I use the getScript function in jQuery alot to quickly insert javascript into my page asynchronously with a single line of code :

$.getScript('../an-alternative-to-jquerys-getscript-function/myscript.js');

The beauty with this is that you can use getScript to lazy load javascript files when, and if you need them. There is also a callback, so that you can run some code after the script has been loaded:

$.getScript('../an-alternative-to-jquerys-getscript-function/myscript.js', function() {
alert('I am loaded!');
});

But I read a post recently talking about getScript and how it does not support caching. So basically, if you use getScript to load the same javascript file on every page of your site, that file will not be cached by the browser. This is caused by jQuery adding a random querystring onto the end of the file path.

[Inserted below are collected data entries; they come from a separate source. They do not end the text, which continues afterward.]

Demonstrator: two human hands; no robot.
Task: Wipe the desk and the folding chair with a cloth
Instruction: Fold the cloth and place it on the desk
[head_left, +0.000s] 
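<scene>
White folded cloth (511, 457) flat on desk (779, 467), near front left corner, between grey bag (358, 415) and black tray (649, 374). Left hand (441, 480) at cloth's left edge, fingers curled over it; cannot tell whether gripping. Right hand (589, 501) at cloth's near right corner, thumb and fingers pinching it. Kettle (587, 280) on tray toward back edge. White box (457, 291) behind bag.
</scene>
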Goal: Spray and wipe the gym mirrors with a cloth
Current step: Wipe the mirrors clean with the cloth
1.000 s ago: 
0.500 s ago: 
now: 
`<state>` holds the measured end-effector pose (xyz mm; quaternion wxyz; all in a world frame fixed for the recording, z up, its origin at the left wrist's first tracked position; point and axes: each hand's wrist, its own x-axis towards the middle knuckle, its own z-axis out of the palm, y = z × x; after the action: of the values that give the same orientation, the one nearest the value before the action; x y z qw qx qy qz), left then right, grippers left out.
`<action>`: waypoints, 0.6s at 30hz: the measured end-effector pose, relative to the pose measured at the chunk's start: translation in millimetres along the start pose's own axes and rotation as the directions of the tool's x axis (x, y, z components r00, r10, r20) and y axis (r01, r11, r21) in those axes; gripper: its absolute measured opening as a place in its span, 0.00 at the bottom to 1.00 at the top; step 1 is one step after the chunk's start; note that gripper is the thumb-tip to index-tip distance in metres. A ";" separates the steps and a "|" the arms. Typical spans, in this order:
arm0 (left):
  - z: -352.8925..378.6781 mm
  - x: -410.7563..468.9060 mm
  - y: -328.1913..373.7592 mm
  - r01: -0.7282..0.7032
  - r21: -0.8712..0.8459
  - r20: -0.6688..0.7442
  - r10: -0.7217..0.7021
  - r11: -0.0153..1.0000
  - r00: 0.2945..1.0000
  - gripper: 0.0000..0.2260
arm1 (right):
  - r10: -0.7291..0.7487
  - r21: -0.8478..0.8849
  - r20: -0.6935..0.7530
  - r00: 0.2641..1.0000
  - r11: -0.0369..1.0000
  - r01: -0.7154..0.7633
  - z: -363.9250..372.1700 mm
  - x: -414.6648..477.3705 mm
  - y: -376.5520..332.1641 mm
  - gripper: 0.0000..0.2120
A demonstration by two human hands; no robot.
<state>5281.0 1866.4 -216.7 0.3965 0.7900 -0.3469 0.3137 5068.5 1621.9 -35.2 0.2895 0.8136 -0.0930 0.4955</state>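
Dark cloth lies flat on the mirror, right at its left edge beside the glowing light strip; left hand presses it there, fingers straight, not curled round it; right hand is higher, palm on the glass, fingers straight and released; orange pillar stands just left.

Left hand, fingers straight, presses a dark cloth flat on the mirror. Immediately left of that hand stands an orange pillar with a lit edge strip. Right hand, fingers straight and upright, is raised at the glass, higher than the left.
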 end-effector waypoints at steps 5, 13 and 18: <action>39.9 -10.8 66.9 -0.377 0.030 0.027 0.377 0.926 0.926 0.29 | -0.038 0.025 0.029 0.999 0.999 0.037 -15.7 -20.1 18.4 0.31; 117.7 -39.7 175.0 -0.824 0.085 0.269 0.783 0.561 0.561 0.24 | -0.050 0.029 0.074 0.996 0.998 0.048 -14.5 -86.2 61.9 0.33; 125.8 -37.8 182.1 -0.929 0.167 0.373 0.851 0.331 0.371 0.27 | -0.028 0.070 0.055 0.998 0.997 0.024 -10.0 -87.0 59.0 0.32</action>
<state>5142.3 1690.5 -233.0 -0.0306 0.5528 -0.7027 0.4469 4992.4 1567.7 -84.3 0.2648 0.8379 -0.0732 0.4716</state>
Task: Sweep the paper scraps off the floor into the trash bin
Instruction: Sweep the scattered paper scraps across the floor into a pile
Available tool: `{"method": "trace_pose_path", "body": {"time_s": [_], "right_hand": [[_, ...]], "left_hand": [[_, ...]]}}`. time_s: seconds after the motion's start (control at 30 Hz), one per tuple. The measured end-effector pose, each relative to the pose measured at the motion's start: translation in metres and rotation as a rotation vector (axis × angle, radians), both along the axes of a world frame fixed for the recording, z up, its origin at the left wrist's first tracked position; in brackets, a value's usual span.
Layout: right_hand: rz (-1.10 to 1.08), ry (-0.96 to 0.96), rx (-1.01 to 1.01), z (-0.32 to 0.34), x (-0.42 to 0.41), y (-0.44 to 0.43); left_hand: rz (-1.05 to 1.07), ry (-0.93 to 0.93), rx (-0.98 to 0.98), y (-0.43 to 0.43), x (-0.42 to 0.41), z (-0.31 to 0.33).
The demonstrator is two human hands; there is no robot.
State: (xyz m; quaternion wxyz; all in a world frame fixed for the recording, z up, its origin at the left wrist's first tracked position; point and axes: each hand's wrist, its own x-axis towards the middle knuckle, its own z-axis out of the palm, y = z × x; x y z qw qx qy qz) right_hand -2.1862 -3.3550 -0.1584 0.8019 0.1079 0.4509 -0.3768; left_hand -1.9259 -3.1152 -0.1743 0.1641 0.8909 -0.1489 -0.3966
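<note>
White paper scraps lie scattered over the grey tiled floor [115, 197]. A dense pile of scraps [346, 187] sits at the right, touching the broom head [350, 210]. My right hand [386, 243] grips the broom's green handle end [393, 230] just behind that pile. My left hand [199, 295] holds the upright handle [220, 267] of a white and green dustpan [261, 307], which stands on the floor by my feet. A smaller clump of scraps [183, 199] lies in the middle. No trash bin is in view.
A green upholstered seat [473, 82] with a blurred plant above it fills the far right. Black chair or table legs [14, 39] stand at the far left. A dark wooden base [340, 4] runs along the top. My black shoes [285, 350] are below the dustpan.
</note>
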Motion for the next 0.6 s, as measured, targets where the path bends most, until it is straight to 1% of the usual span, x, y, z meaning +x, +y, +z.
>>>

In some cases this might be what you want. But not in most of the cases I was dealing with. In fact, I doubt most developers even know this about the getScript function. So I created a little jQuery function that you can use in place of getScript.

It’s Called loadScript

It gives you the same functionality of getScript, but you can now specify if the file is cached or not. Check out the gist. Here is the code:

jQuery.loadScript = function (url, arg1, arg2) {
  var cache = false, callback = null;
  //arg1 and arg2 can be interchangable
  if ($.isFunction(arg1)){
    callback = arg1;
    cache = arg2 || cache;
  } else {
    cache = arg1 || cache;
    callback = arg2 || callback;
  }
  var load = true;
  //check all existing script tags in the page for the url
  jQuery('script[type="text/javascript"]')
    .each(function () { 
      return load = (url != $(this).attr('src')); 
    });
  if (load){
    //didn't find it in the page, so load it
    jQuery.ajax({
      type: 'GET',
      url: url,
      success: callback,
      dataType: 'script',
      cache: cache
    });
  } else {
    //already loaded so just call the callback
    if (jQuery.isFunction(callback)) {
      callback.call(this);
    };
  };
};

Another awesome thing it does is check the existing page for the script you are trying to load. If it finds the script then it immediately calls the callback function.

Example Usage

Here is how you would use it with caching enabled:

$.loadScript('../an-alternative-to-jquerys-getscript-function/myscript.js', true, function() {
alert('I am loaded!');
});

The ../an-alternative-to-jquerys-getscript-function/myscript.js file will now only get downloaded once. If the script was already included in the page header, then the script would never have been downloaded and the alert would have been shown immediately.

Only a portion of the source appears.